WORK ORDER: Print only the line with "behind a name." and the lines after it, ending with the last line of the material, each exactly as it stands.

PROVIDED MATERIAL:
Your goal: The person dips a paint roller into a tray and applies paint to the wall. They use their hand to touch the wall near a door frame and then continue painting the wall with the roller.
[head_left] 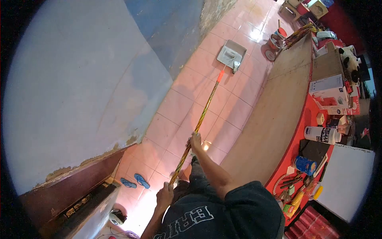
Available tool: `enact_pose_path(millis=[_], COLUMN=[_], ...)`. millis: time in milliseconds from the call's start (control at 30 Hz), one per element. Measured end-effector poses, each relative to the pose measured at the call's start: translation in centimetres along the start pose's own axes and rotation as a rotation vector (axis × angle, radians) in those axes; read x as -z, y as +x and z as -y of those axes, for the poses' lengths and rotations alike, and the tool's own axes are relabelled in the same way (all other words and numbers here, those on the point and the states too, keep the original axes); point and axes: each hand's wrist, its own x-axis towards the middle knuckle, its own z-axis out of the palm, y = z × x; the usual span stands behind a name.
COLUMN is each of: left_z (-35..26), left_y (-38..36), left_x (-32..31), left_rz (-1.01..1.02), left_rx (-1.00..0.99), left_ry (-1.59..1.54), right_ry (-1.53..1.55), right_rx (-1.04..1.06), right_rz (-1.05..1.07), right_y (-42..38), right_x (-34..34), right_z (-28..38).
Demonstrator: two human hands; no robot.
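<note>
1. Dark cloth shirt with white letters [195, 220] is seen nearest in the head view.
2. Long, thin, yellow-and-green striped pole [205, 109] is held in front of it. Its near part is gripped by the curled left hand [164, 196], and its middle by the curled right hand [195, 142].
3. Its orange-red tip [220, 75] is pointed at a grey square tray [238, 48] on pink floor tiles [223, 103].
4. Pushes should be made gently, so the tray is not tipped.
</note>
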Motion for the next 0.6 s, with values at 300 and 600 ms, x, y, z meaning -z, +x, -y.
enact_pose_path(millis=[300, 600], left_z=[0.7, -6.0], left_y=[-3.1, 1.1], left_x=[2.5, 3.9], left_rz=[-0.020, -0.047], left_rx=[0.032, -0.095], left_ry=[0.080, 0.088], right_ry=[0.026, 0.005], right_rx=[-0.011, 0.007], right_rz=[0.073, 0.034], right_y=[-0.1, 5.8], right_x=[-0.4, 0.6], right_z=[0.1, 8.2])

EXPECTED OUTPUT:
Available tool: `enact_pose_path(millis=[_], COLUMN=[_], ...)`. millis: time in milliseconds from the call's start (control at 30 Hz), one per element. Measured end-effector poses, each relative to the pose measured at the call's start: translation in centimetres along the start pose's own axes and rotation as a rotation vector (axis × angle, radians) in those axes; read x as -z, y as +x and z as -y of those axes, for the poses' lengths and rotations alike, and the tool's own axes are relabelled in the same way (all other words and numbers here, those on the point and the states too, keep the original axes); point and axes: each hand's wrist, its own x-axis towards the middle knuckle, its own z-axis out of the palm, y = z × x; the usual span stands behind a name.
COLUMN is each of: left_z (-35..26), left_y (-38..36), left_x (-32..31), left_rz (-1.01..1.02), left_rx (-1.00..0.99), left_ry (-1.59..1.54), right_ry (-1.53..1.55), right_rx (-1.04..1.06), right_rz (-1.05..1.07), right_y (-42..38), right_x (-34..34), right_z (-28..38).
Demonstrator: two human hands; no robot.
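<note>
1. Dark cloth shirt with white letters [195, 220] is seen nearest in the head view.
2. Long, thin, yellow-and-green striped pole [205, 109] is held in front of it. Its near part is gripped by the curled left hand [164, 196], and its middle by the curled right hand [195, 142].
3. Its orange-red tip [220, 75] is pointed at a grey square tray [238, 48] on pink floor tiles [223, 103].
4. Pushes should be made gently, so the tray is not tipped.
</note>
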Motion for the next 0.6 s, with values at 300 and 600 ms, x, y, z meaning -z, +x, -y.
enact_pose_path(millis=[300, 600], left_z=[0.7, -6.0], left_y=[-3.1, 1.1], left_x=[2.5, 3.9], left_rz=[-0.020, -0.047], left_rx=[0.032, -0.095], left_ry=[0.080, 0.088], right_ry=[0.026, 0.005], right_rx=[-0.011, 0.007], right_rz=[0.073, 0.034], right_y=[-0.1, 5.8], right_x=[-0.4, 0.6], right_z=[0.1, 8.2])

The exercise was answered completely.